Не выдержал я, гражданин. И взял я у этого подлеца пятьсот. Судите сами: ведь все равно пропьет, каналья. Деньги у них в трестах легкие. И вот, верите ли, как взял я эти проклятые пятьсот, так вдруг и сжало мне что-то сердце. И обернулся я машинально и вижу сквозь пелену — сидит в углу какой-то человек и стоит перед ним бутылка сельтерской. И смотрит он в потолок, а мне, знаете ли, почудилось, что смотрит он на меня. Словно, знаете ли, невидимые глаза у него — вторая пара на щеке.
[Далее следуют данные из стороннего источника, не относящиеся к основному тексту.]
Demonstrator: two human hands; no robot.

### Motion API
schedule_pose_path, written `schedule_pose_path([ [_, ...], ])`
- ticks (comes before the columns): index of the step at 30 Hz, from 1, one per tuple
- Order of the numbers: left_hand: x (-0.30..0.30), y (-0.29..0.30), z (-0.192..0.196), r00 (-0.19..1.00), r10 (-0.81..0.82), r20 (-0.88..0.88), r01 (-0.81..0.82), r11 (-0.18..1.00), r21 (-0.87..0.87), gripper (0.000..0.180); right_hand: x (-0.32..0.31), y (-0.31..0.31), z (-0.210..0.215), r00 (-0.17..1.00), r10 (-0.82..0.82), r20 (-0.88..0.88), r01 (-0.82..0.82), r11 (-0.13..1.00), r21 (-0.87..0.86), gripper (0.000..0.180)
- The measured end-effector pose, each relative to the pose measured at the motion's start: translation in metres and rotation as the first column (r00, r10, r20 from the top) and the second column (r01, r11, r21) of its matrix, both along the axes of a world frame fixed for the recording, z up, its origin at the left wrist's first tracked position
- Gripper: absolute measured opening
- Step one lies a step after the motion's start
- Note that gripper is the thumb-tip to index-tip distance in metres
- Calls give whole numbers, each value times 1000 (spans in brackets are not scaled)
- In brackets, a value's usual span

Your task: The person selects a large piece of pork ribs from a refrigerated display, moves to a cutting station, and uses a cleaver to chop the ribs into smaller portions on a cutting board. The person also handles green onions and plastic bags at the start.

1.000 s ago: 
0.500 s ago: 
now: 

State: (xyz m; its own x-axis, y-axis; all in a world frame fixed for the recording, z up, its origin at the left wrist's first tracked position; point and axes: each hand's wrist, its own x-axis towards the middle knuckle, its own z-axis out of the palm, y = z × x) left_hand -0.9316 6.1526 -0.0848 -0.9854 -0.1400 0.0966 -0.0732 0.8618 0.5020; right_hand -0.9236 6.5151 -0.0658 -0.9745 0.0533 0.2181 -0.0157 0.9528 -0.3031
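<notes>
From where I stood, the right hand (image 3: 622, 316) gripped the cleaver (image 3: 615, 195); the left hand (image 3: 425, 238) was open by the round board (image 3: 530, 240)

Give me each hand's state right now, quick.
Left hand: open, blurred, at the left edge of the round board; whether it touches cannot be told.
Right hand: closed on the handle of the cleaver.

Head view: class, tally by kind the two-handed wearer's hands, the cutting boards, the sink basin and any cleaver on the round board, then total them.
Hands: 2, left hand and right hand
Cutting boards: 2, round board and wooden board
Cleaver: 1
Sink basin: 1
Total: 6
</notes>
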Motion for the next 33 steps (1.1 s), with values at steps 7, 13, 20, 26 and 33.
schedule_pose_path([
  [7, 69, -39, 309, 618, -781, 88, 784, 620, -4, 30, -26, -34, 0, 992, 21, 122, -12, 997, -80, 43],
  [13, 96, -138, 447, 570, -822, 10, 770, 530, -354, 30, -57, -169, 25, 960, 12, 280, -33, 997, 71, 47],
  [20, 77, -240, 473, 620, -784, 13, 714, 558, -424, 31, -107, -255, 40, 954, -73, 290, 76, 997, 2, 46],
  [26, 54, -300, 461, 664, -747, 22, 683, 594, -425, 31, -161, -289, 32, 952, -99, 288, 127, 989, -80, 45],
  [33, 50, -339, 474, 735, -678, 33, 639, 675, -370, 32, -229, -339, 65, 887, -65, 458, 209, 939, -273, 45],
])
И так мне стало как-то вдруг тошно, выразить вам не могу!
— Гоп, ца, дрица, гоп, ца, ца!!
И кэк-воком к двери. А лакеи впереди понеслись и салфетками машут!
И тут пахнуло воздухом мне в лицо. Помню еще, захрюкал опять шофер и будто ехал я стоя. А куда — неизвестно. Начисто память отшибло…
И просыпаюсь я дома! Половина третьего.
И голова — боже ты мой! — поднять не могу! Кой-как припомнил, что это было вчера, и первым долгом за карман — хвать. Тут они — пятьсот! Ну, думаю,— здорово! И хоть голова у меня разваливается, лежу и мечтаю, как это я в тресте буду служить. Отлежался, чаю выпил, и полегчало немного в голове. И рано я вечером заснул.
И вот ночью звонок…
А, думаю, это, вероятно, тетка ко мне из Саратова.
И через дверь, босиком, спрашиваю:
— Тетя, вы?
И из-за двери голос незнакомый:
— Да. Откройте.
Открыл я — и оцепенел…
— Позвольте…— говорю, а голоса нету,— узнать, за что же?..
Ах, подлец!! Что ж оказывается? На допросе у следователя Пал Васильич (его еще утром взяли) и показал:
— А пятьсот из них я передал гражданину такому-то.— Это мне, стало быть!
Хотел было я крикнуть: ничего подобного!!
И, знаете ли, глянул этому, который с портфелем, в глаза… И вспомнил! Батюшки, сельтерская! Он! Глаза-то, что на щеке были, у него во лбу!